About this task>
The task for the listing below is to write out exactly the lines starting at the one containing "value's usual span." and ending at the one containing "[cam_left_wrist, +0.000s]", both included. Pictures are to be omitted.

Data block>
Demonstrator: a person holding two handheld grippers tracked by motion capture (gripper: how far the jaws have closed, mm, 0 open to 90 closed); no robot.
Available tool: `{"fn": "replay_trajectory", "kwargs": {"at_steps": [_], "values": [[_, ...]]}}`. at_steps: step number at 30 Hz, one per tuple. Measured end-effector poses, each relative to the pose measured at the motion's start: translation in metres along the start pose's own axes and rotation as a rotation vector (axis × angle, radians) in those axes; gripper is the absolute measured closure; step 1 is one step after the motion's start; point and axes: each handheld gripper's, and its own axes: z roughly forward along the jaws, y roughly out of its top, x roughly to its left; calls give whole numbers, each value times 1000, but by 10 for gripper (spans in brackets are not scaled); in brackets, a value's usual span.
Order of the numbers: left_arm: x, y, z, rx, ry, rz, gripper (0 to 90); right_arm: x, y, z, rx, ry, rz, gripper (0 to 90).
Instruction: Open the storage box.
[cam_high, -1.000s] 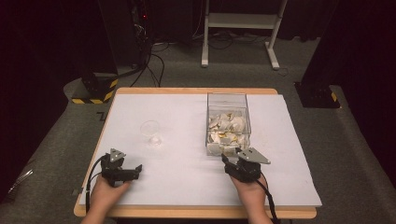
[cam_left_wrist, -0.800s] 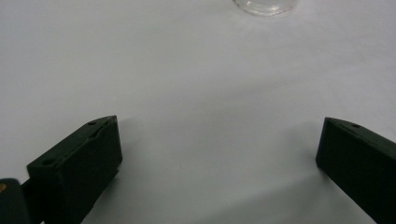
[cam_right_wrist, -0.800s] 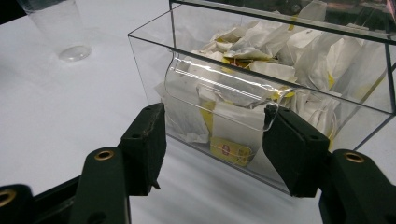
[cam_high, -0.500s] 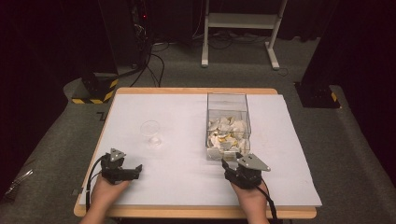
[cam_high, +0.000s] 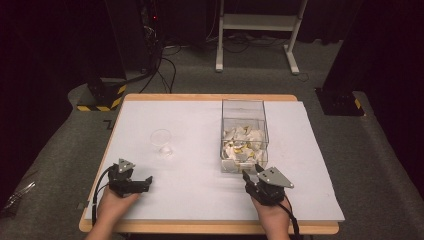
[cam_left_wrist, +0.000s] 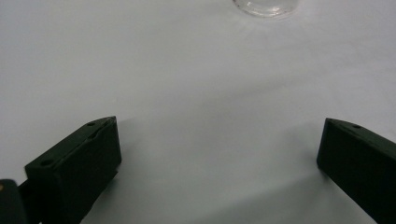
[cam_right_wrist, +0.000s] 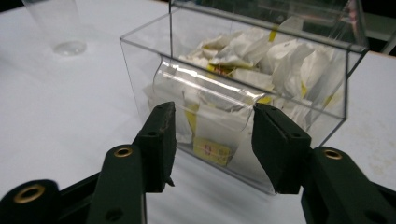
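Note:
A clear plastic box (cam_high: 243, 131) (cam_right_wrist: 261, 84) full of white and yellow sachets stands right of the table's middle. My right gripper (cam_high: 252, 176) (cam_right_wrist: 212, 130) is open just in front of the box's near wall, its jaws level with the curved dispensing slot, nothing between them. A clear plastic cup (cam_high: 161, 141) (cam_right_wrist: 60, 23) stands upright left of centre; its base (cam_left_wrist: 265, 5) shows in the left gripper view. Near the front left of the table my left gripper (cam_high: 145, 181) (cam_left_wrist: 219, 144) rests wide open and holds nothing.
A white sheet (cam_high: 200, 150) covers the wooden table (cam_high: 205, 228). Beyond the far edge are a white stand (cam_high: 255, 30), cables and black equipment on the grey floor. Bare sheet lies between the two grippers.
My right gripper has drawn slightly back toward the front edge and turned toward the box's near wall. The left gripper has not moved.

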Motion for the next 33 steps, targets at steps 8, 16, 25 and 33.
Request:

Exercise response>
Available tool: `{"fn": "replay_trajectory", "kwargs": {"at_steps": [_], "values": [[_, ...]]}}`. at_steps: step number at 30 Hz, one per tuple. Measured end-effector poses, each relative to the pose measured at the motion's start: translation in metres along the start pose's own axes and rotation as a rotation vector (axis × angle, radians) in those axes; gripper is the absolute measured closure; step 1 is one step after the motion's start; point and axes: each handheld gripper's, and its own axes: z roughly forward along the jaws, y roughly out of its top, x roughly to its left; calls give whole numbers, each value times 1000, but by 10 for gripper (spans in brackets are not scaled); in brackets, a value's usual span.
Order of the numbers: left_arm: x, y, z, rx, ry, rz, gripper (0 to 90); right_arm: x, y, z, rx, ry, rz, gripper (0 to 90).
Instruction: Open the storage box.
[cam_high, -1.000s] 
[cam_left_wrist, -0.800s] 
[cam_right_wrist, -0.800s] 
[cam_high, -0.500s] 
[cam_high, +0.000s] 
[cam_left_wrist, +0.000s] 

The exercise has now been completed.